Scalable Sharing with Nextstrain Groups¶
We want to enable research labs, public health entities and others to share their datasets and narratives through Nextstrain with complete control of their data and audience. Nextstrain Groups is more scalable than community builds in both data storage and viewing permissions. Each group manages its own AWS S3 Bucket to store datasets and narratives, allowing many large datasets. Data of a public group are accessible to the general public via nextstrain.org, while private group data are only visible to logged in users with permissions to see the data. A single entity can manage both a public and a private group in order to share data with different audiences.

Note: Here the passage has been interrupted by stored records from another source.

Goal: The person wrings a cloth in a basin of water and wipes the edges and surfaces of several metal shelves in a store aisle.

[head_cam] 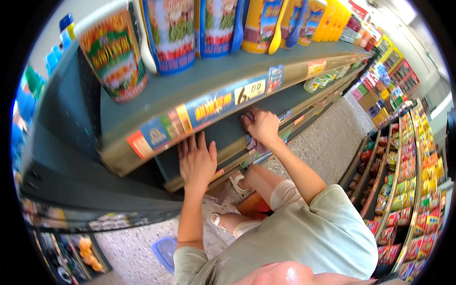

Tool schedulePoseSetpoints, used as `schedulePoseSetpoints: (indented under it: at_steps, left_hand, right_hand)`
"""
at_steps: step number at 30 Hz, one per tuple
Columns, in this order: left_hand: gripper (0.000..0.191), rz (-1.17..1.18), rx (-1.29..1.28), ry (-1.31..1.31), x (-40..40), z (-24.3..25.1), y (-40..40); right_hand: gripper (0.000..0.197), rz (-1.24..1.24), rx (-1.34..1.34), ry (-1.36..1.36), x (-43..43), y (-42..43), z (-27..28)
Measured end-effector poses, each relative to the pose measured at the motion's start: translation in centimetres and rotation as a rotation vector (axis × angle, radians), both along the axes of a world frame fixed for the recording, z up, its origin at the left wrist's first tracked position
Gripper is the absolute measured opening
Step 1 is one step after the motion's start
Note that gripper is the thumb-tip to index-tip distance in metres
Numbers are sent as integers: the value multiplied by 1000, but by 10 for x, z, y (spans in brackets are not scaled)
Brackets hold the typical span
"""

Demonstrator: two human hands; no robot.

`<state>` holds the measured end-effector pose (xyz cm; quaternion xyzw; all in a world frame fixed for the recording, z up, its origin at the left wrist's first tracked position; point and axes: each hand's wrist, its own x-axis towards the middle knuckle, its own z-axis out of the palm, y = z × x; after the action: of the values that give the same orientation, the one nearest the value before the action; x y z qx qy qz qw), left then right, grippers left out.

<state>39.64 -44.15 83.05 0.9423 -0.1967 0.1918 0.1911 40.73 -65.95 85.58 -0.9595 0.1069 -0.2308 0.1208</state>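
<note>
My right hand [263,127] grips a crumpled purple cloth [257,144] at the grey lower shelf [228,129], and part of the cloth hangs over the shelf's front edge. To the left, my left hand [197,160] lies palm down on the same shelf, fingers extended and holding nothing. Its fingertips reach beneath the upper shelf [199,80], which hides the deeper part of the lower one. Along the upper shelf's front runs a strip of price labels [213,107].
Printed canisters [171,35] with attached spoons and yellow containers [262,26] line the upper shelf. Small containers [313,84] stand farther along the lower shelf. A blue plastic basin [165,253] rests on the speckled floor [131,245]. Snack racks [402,178] border the aisle at right.
</note>
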Motion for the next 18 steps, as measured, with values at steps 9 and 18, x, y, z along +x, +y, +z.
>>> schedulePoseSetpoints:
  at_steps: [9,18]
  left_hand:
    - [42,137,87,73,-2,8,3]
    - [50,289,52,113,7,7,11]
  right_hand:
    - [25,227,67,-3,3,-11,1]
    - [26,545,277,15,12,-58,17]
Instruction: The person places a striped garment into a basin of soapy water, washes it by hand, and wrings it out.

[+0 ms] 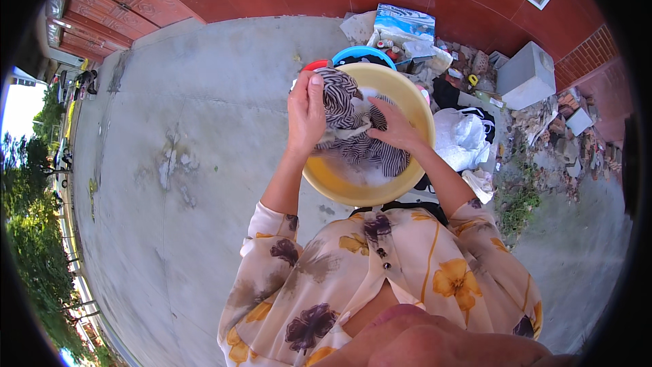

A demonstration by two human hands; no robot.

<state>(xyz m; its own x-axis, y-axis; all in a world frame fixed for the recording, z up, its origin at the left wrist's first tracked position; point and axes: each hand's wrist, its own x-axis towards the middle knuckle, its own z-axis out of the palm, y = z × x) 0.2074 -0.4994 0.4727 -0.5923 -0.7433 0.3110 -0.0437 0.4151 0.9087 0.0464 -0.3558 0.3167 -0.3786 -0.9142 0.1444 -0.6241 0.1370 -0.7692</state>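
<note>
A large yellow plastic basin (326, 183) stands before me with sudsy water and a wet black-and-white striped garment (340, 99) in it. My left hand (307, 107) grips a bunched part of that garment, lifted at the basin's left rim. Over the middle of the basin is my right hand (395, 125), its fingers spread at the striped cloth; whether they pinch any of it cannot be told. More striped fabric lies in the suds below both hands.
Behind the basin stand a blue tub (362, 51) with dark cloth and a partly hidden red container (315, 65). To the right are a white plastic bag (461, 137), a grey-white box (527, 76) and broken brick rubble (560, 142). A blue-and-white carton (405, 21) is near the red wall.
</note>
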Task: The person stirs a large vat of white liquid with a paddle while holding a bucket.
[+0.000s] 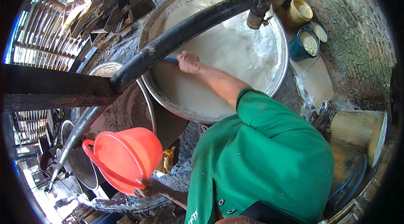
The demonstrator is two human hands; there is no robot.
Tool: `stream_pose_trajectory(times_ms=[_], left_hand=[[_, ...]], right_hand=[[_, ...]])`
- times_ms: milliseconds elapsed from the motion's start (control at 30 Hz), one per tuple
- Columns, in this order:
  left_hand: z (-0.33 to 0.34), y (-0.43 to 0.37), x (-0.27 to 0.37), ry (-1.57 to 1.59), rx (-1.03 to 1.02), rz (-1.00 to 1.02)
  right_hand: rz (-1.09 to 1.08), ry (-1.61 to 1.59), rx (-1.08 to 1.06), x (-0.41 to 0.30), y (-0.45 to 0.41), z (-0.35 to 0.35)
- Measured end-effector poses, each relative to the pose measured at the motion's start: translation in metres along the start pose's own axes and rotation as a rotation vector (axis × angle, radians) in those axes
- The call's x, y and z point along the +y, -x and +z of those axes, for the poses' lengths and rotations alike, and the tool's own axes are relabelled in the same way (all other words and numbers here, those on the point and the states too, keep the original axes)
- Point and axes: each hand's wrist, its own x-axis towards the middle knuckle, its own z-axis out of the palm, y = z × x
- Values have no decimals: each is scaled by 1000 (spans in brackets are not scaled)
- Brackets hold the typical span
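Observation:
My left hand (148, 187) grips a coral-red plastic bucket (148, 148) low on its rim, where its handle also meets my fingers. The bucket is tipped on its side, its mouth towards the left, and its bottom cannot be seen. My right arm reaches over a large round metal-rimmed vat (284, 59) of cloudy, whitish liquid (217, 50). The closed fingers of my right hand (189, 62) hold a blue edge or handle (172, 59), mostly hidden behind a dark pipe (189, 28). Foam covers the liquid on the vat's right side.
The pipe crosses above the vat, with its downturned outlet (256, 18) over the liquid. A brown-walled vat (126, 110) stands between bucket and large vat. Buckets of pale paste (309, 45) line the curved brick wall (356, 34). Wood (104, 12) is piled at upper left.

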Motion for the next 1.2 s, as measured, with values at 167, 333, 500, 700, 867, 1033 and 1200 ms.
stream_pose_trajectory(times_ms=[167, 333, 500, 700, 867, 1033, 1200], left_hand=[[-5, 1, 2, 29, 5, -28], [-4, 6, 0, 32, -8, -25], [-4, 2, 8, 91, -33, -73], [-6, 2, 13, 19, -6, -57], [-6, 6, 4, 48, -23, -39], [-7, 2, 12, 39, -42, -90], [-5, -1, 9, -12, -45, -32]], right_hand=[[284, -296, 35, 107, 4, -18], [492, -741, -11, 191, 117, -4], [705, -1045, 62, 215, 230, -17], [675, -469, 327, 211, 221, -74], [251, -134, 357, 128, 176, -67], [-505, 64, 112, 40, 131, 24], [-218, -66, -64, -14, 46, 36]])
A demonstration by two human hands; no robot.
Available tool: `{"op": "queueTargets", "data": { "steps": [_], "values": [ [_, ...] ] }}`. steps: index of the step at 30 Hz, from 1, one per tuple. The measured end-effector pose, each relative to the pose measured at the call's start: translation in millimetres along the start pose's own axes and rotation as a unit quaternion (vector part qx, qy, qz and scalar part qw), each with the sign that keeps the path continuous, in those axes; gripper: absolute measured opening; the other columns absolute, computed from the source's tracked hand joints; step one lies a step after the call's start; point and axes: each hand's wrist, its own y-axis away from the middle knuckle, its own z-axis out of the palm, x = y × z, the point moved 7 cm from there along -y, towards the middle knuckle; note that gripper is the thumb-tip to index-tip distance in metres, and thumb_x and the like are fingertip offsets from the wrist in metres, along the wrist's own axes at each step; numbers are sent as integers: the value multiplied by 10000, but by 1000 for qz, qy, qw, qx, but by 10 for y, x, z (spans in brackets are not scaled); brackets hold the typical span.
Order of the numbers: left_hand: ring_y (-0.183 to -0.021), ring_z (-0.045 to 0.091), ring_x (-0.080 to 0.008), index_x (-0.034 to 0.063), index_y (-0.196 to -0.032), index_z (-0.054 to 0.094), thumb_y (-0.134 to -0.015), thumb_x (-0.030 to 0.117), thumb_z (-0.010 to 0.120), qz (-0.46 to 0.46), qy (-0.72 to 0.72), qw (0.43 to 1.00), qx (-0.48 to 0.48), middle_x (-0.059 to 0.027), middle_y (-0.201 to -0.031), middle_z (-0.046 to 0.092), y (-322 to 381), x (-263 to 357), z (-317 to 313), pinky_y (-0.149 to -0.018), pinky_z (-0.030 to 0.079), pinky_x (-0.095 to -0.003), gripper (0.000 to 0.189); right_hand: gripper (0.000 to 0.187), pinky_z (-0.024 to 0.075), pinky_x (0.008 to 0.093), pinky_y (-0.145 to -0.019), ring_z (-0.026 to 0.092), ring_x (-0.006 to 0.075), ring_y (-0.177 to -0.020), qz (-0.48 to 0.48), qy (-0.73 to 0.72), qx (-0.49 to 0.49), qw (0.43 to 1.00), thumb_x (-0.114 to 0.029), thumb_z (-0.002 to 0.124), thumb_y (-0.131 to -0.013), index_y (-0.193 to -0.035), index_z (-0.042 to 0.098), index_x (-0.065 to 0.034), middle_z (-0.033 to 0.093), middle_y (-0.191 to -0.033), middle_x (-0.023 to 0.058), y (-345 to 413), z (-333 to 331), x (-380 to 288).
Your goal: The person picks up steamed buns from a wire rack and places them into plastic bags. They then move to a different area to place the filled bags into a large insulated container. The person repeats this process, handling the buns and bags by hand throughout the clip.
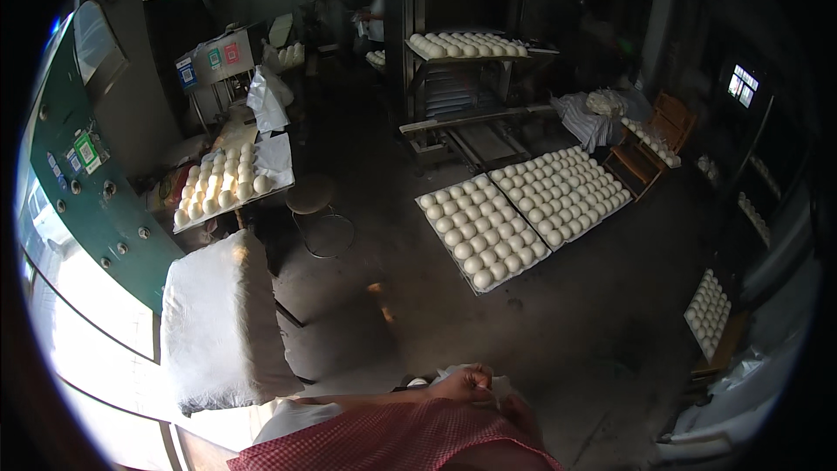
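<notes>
My left hand (465, 383) is curled at the bottom middle of the view, in front of my red checked garment (405, 435). Thin white material, apparently a plastic bag (502, 387), shows on both sides of its fingers. Lower and to the right is my right hand (520, 409), dim and partly hidden, so its grip is unclear. On the floor ahead lie trays of round white buns (484, 229), set side by side in rows.
A cloth-covered stand (209, 327) is at left, near a table with a bun tray (219, 183) and a round stool (310, 195). Behind stands a rack with buns (467, 44). A wooden chair (667, 121) and another tray (708, 314) are at right. A person (375, 10) stands far back.
</notes>
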Motion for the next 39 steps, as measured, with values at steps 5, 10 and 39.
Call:
{"op": "queueTargets", "data": {
  "steps": [5,10,39],
  "values": [
    [-656,486,-109,63,-842,636,-709,135,670,-376,207,898,96,-10,-784,575,-920,-1186,-178,-556,374,-240,154,242,451,293,-698,533,161,-723,-49,241,137,960,-225,522,-910,-1032,536,-16,570,-816,53,-177,-440,-985],
    [-628,483,-107,32,-806,633,-748,227,671,-335,164,928,-1,-19,-759,572,-2544,-1733,265,-521,363,-253,207,253,450,287,-650,526,154,-661,-130,390,203,889,-217,541,-892,-1044,537,-15,566,-748,42,-395,-823,-2307],
    [-701,542,-98,14,-1000,615,-888,162,558,-225,-18,962,-154,-39,-886,619,-11890,-2135,2651,-636,452,-230,194,272,422,273,-548,523,117,-600,-277,559,225,748,-277,595,-843,-795,581,-10,570,-643,55,-1799,-1485,-11971]
  ]
}}
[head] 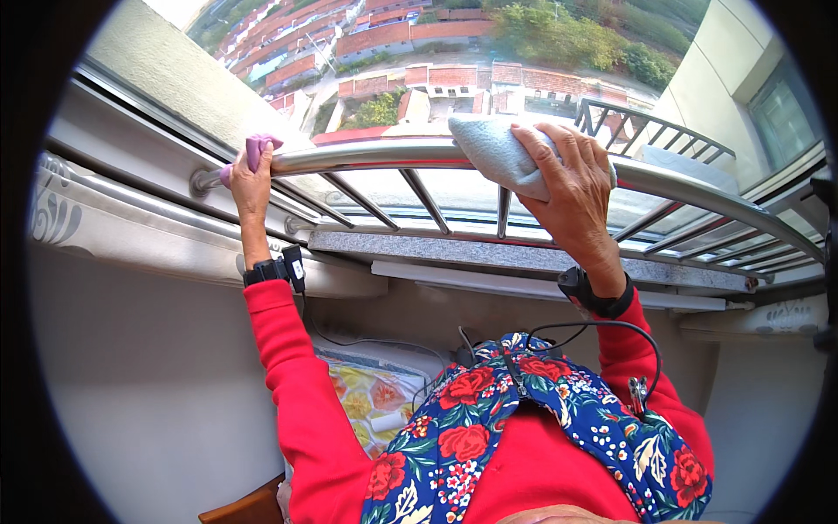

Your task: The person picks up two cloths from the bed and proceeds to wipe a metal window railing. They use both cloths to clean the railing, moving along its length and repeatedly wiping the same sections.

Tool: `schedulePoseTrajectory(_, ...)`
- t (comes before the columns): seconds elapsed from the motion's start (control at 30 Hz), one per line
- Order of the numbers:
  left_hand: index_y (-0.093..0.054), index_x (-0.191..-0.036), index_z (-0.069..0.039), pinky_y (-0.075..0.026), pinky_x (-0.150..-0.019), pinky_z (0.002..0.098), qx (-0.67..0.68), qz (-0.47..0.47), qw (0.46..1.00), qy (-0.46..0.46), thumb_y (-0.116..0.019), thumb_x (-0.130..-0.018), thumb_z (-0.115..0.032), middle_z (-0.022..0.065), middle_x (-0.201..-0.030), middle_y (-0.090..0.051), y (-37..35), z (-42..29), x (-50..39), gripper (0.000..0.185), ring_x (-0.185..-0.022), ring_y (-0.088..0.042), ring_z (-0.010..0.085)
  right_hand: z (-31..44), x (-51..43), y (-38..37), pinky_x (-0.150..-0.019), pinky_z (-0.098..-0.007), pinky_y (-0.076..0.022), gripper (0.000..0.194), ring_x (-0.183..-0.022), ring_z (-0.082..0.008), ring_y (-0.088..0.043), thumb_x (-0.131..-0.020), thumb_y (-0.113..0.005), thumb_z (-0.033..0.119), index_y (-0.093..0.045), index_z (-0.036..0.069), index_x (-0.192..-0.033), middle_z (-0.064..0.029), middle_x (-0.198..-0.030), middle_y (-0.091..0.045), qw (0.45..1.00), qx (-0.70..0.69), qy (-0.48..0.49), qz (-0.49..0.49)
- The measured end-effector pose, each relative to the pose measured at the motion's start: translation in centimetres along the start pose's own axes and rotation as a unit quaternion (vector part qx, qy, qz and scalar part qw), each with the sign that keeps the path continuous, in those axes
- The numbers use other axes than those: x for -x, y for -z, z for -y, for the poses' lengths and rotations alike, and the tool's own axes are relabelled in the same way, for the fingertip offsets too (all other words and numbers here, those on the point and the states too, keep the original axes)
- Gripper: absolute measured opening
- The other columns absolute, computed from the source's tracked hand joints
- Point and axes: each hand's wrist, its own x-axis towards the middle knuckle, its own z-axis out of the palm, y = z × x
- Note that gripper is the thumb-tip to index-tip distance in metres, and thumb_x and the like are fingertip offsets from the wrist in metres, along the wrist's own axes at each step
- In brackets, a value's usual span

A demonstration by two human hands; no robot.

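My left hand (251, 180) grips a crumpled pink-purple cloth (260, 148) at the left end of the metal top rail (373, 154), close to its round wall mount. Farther right, my right hand (571, 180) holds a folded pale blue cloth (501, 152) against the top of the same rail. The blue cloth covers part of the rail, and my palm hides some of the cloth. Shiny metal bars (424, 202) run down from the top rail to a lower one.
Behind the railing is a window with rooftops far below. A speckled stone sill (445, 253) lies under the bars. Curtains (144, 229) hang at the left. Cables run from both wrist straps near my body. A flowered bed cover (357, 396) lies below.
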Motion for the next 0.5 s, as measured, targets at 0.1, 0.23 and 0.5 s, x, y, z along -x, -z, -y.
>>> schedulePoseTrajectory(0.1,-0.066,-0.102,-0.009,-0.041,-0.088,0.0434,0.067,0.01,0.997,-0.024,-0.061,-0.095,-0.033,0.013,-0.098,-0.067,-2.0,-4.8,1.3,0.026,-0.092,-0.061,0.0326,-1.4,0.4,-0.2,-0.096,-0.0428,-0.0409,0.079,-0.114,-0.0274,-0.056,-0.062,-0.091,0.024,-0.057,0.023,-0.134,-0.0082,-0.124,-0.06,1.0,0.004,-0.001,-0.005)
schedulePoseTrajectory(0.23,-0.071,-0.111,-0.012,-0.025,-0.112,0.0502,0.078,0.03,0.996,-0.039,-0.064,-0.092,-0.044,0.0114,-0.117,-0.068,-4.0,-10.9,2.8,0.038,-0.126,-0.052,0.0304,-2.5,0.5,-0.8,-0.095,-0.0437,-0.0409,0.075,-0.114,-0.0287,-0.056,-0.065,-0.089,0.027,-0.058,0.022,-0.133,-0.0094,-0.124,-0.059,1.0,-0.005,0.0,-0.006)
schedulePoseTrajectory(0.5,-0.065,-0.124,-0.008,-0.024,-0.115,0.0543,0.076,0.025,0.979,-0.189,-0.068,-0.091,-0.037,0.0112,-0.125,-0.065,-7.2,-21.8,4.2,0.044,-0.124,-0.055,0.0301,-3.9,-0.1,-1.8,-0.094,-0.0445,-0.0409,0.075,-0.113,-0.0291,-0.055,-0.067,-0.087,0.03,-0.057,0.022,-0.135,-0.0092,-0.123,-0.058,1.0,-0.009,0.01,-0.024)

Nextstrain Groups is still in the early stages and require a Nextstrain team member to set up and add users. Please get in touch with us and we’d be happy to set up a group for you.
Table of Contents
Run your analysis locally (see the bioinformatics introduction)
Upload the datasets or narratives you’ve produced to the group’s AWS S3 Bucket
There are no naming restrictions of the dataset JSONs (see expected formats)
Narrative Markdown files cannot be named
group-overview.mdbut otherwise there are no naming restrictions
Access your data via the group’s splash page at “nextstrain.org/groups/” + “group name”. Example: nextstrain.org/groups/blab.
Before you can upload data to your Nextstrain Group, you need to define your AWS credentials, so the Nextstrain CLI knows how to access your AWS resources.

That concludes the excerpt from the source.